En Tunisie, la campagne pour l’élection présidentielle du 6 octobre 2024 bat son plein actuellement. A la tête du pays depuis 2019, le constitutionnaliste retraité de 66 ans, Kaïs Saïed est candidat à sa propre succession face à deux adversaires connus du sérail politique, les anciens députés, Zouheir Maghzaouiet Ayachi Zammel.
Dans un contexte relativement tendu, les deux challengers du chef de l’Etat tunisien ont eu de la baraka, face à une dizaine d’autres candidatures rejetées pour insuffisance de parrainages. Ils font toutefois fortune diverse. Militant nationaliste arabe plus ou moins proche du Président Saïed dont il soutient les idées, Maghzaoui est considéré comme un figurant par une certaine opinion.
Alors que Zammel, en prison pour 20 mois pour de faits de falsification de parrainages, est perçu comme le seul rival inquiétant du chef de l’Etat tunisien après l’invalidation d’autant de candidatures. Cette condamnation n’est que le début, pour ce professeur de mathématiques et syndicaliste, poursuivi dans différentes localités pour le même délit.
Autant dire que Zammel ne pourra pas mener une campagne digne de ce nom, contrairement à Maghzaoui et au chef de l’Etat sortant, déterminé plusque jamais à garder les clés du palais présidentiel. La reconquête du fauteuil doré se tient dans un contexte où l’opposition accuse à tort ou à raison le Président Saïed de dérives autoritaires.

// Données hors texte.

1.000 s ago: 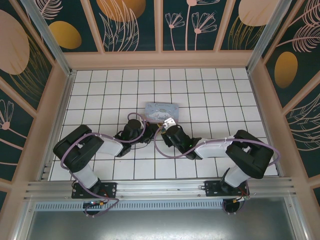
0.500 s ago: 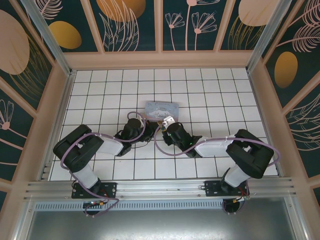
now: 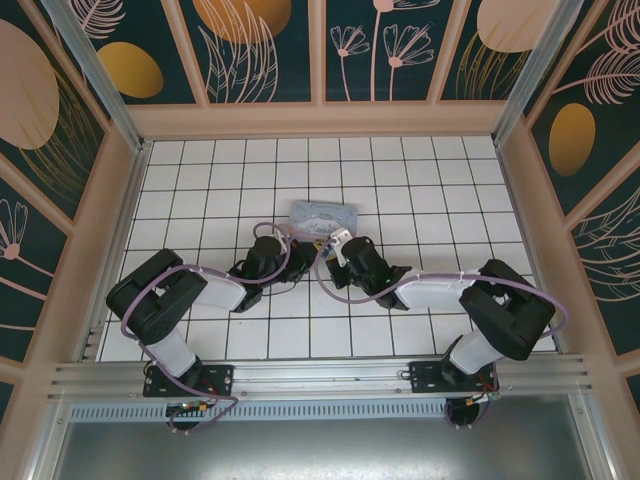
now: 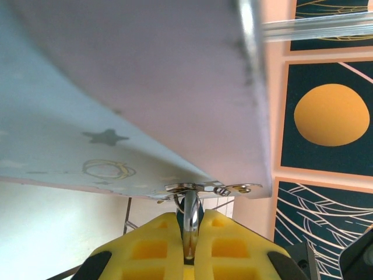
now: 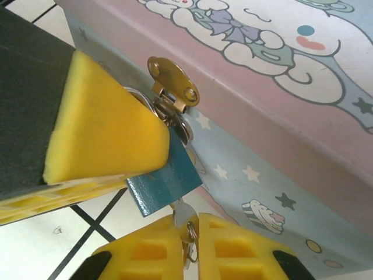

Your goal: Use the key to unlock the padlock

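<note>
Shows the key [image 5: 182,219] pinched in the right gripper [image 5: 186,248], long axis toward 12 o'clock, tip touching the padlock [image 5: 163,182]; shows the left gripper [image 4: 189,236] clamped on the padlock.

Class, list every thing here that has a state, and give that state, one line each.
tin box: lid shut.
padlock: hung on the box's hasp; locked or not, cannot tell.
key: at the padlock's underside, seemingly inserted.
left gripper: shut on the padlock's shackle.
right gripper: shut on the key.
</note>
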You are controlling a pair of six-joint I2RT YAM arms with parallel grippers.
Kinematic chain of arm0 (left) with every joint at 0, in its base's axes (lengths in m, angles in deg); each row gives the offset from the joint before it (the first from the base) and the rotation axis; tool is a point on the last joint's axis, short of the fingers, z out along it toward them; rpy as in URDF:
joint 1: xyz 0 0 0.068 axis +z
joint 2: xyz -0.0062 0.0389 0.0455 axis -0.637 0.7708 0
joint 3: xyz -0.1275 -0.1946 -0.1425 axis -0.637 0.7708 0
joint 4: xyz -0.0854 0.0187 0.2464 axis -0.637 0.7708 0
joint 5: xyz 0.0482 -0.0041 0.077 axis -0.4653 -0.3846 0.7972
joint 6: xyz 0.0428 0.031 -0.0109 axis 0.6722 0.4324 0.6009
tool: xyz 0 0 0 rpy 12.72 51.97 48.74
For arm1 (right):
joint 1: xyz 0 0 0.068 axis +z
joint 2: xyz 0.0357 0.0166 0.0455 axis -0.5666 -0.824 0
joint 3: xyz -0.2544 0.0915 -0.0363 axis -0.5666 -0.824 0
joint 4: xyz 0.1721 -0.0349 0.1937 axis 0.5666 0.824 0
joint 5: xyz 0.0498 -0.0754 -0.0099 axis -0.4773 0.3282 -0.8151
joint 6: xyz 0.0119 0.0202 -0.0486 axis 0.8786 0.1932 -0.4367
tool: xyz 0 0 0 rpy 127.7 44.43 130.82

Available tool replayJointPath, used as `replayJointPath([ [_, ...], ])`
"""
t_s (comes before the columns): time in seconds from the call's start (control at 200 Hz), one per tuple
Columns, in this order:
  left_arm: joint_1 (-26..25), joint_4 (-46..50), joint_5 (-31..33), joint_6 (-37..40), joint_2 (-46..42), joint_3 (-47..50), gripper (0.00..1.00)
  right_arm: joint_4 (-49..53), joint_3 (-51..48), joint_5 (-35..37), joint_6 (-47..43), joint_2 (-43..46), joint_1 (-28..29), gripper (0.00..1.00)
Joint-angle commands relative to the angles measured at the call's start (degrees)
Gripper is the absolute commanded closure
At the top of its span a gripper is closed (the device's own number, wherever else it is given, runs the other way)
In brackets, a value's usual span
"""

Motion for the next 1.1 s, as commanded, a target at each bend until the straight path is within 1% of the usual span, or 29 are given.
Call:
replayJointPath([
  [0.0, -0.5, -0.17, -2.96, 0.63, -1.04, 0.43, 1.0, -2.01, 0.03, -1.44, 1.66, 3.23, -1.68, 0.71],
  [0.04, -0.57, -0.02, -2.98, 0.62, -1.04, 0.27, 1.0, -1.6, -0.22, -1.51, 1.66, 3.92, -1.73, 0.66],
  [0.075, -0.57, 0.18, -3.01, 0.61, -1.08, 0.26, 1.0, -1.25, -0.61, -1.45, 1.73, 4.67, -1.77, 0.64],
  [0.31, -0.5, 1.22, -3.08, 0.98, -1.3, -0.12, 1.0, -0.54, -4.64, -0.59, 3.45, 11.09, -2.19, 0.61],
  [0.425, -0.56, 1.42, -3.2, 1.1, -1.58, -0.15, 1.0, 0.52, -5.51, -0.13, 3.25, 12.34, -2.3, 0.59],
  [0.666, -0.54, 1.87, -3.42, 1.41, -1.92, -0.19, 1.0, 3.07, -4.73, 1.69, 0.4, 9.14, -0.92, 0.59],
  [0.911, -0.53, 2.08, -3.55, 1.58, -2.05, -0.18, 1.0, 1.76, -4.23, 3.93, -0.93, 5.41, 0.58, 0.59],
  [1.096, -0.5, 2.29, -3.51, 1.67, -2.11, -0.27, 1.0, 0.78, -3.11, 4.08, -1.38, 3.4, 1.38, 0.59],
])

Si le chef de l’Etat tunisien ne s’était pas risqué à remettre en cause certains acquis du printemps arabe de 2011, il allait garder intact son image de candidat antisystème, candidat proche du peuple et non corrompu, qui a séduit les électeurs. Son élection surprise en 2019, pour un candidat indépendant, n’est-elle pas d’ailleurs la preuve palpable du rejet de la classe politique et des mauvaises pratiques de gouvernance ?
La concentration des pouvoirs dans les mains du chef de l’Etat tunisien, acté par le passage d’un régime parlementaire à un système ultra présidentialiste, a fait jaser et continue de faire réagir certains de ses compatriotes, qui ont peur de revivre le pouvoir du dictateur Ben Ali. La politique d’immigration de Kaïs Saïed, menée en accord avec l’Europe, n’est pas du genre à rassurer non plus, bon nombre de Tunisiens.
Le discours musclé y afférant a surtout contribué, et c’est malheureux, à jeter les migrants subsahariens en pâture, provoquant un tôlé sur le continent africain où l’hospitalité est une valeur jamais démentie. La restriction des libertés et la situation économique interne, caractérisée par une hausse de prix de produits de première nécessité, refroidissent aussi les ardeurs d’une frange de Tunisiens qui s’attendent à un allègement de leurs conditions de vie.
Si, le contexte n’est pas facile pour lui, Kaïs Saïed, n’a visiblement pas de souci à se faire face à l’adversité. Même s’il va devoir travailler à donner une image plus soft de lui, le chef de l’Etat tunisien semble s’être taillé un boulevard. Avec un candidat derrière les barreaux et qui n’en a pas fini avec les juges, et un autre qui ne peut pas véritablement lui faire de l’ombre, le chef de l’Etat tunisien devrait pouvoir se faire réélire. Il serait même déjà en tête dans les intentions de vote, selon plusieurs sondages. Kaïs Saïed va devoir pour autant rassurer ses compatriotes qui commencent à se questionner sur la direction prise par le pays, sous son magistère.